Drug-deprived countries can import cheap generic drugs, but barriers remain.

Paul Webster| Toronto, Ontario | Jan. 30, 2017

In a development termed “extremely important” by World Trade Organization Director- General Roberto Azevêdo, many poor- and middle-income countries may at last be able to import cheap generic drugs for high-mortality diseases such as HIV/AIDS, tuberculosis, malaria and pneumonia.
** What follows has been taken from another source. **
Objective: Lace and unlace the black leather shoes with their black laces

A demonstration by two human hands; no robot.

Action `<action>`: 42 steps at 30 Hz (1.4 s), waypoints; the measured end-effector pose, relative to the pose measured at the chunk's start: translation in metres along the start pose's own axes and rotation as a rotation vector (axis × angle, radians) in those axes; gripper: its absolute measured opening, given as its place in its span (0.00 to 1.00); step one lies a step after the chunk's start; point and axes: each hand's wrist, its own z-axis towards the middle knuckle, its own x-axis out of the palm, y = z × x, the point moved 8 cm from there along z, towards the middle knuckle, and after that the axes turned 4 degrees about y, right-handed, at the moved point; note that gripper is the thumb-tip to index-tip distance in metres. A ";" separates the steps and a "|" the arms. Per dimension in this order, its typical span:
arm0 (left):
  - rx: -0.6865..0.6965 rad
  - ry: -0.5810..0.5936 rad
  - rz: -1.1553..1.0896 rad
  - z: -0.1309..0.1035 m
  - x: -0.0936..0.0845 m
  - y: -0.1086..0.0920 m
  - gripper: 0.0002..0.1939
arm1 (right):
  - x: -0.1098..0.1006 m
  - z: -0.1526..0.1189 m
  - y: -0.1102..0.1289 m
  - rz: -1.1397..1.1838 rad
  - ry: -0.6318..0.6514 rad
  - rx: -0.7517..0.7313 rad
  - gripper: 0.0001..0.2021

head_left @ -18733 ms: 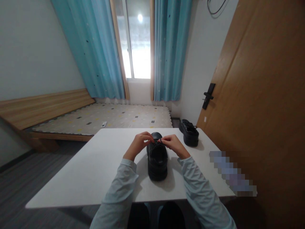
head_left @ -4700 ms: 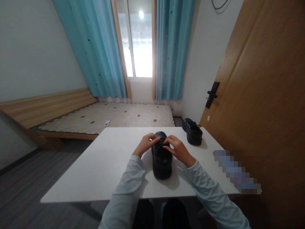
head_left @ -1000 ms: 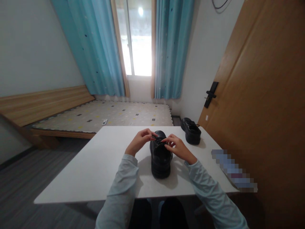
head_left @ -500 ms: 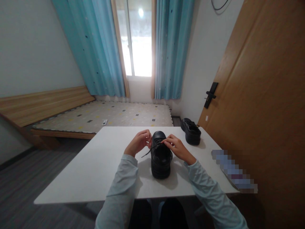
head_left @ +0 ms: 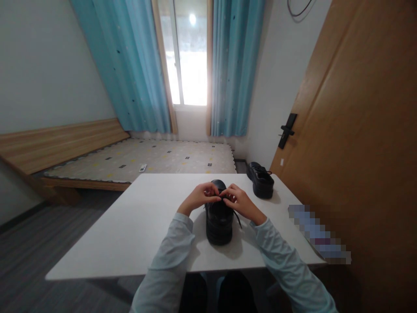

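- White table [head_left: 130, 226]: the near edge runs across the lower part of the view just ahead of the person's lap; the far edge lies before the bed [head_left: 146, 158]. The left half of the top is bare, giving wide room beside the left forearm. To the right, room is tighter, bounded by the right edge and the wooden door [head_left: 358, 130] just beyond it.
- Black shoe [head_left: 219, 217]: stands on its sole at the middle of the table, nearer the front edge than the far one. Its long axis runs away from the person, heel toward the near edge and rounded toe toward the window [head_left: 187, 56].
- Left hand [head_left: 200, 196]: raised over the shoe's lacing area from the left, fingers curled inward with thumb and fingertips drawn together at the lace [head_left: 236, 217].
- Right hand [head_left: 239, 201]: mirrors it from the right, fingers likewise bent and pinched. The tips of both hands meet above the tongue, almost touching.
- One loose lace end trails down the shoe's right side, below the right hand. Which strand each hand grips is too small to make out; both appear to pinch the lace near the upper eyelets.
- Second shoe [head_left: 259, 179]: rests near the table's far right corner, well apart from both hands, its long axis angled toward the back left.
- Sleeves [head_left: 172, 248]: pale blue, both forearms crossing the near edge.
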 end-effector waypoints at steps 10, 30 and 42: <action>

It’s been a long road. An amendment to the WTO’s Trade Related Aspects of Intellectual Property Rights (TRIPS) regime was first proposed in 2003. On Jan. 23, 2017, the required two-thirds of the WTO’s 164 member-countries finally agreed to adopt the amendment which allows drug-deprived countries to request WTO “waivers” so they can import very cheap generic drugs.

Previously under TRIPS, the governments of poor and developing countries could get “compulsory licenses” to produce inexpensive generic medicines for their domestic markets without the patent owners’ consent. But TRIPS blocked them from exporting to other needy nations. This meant that countries without manufacturing capacity couldn’t access cheap generic drugs from nations with compulsory licenses.

“[The amendment] gives legal certainty that generic medicines can be exported at reasonable prices to satisfy the needs of countries with no pharmaceutical production capacity, or those with limited capacity,” Azevêdo said in a videotaped statement.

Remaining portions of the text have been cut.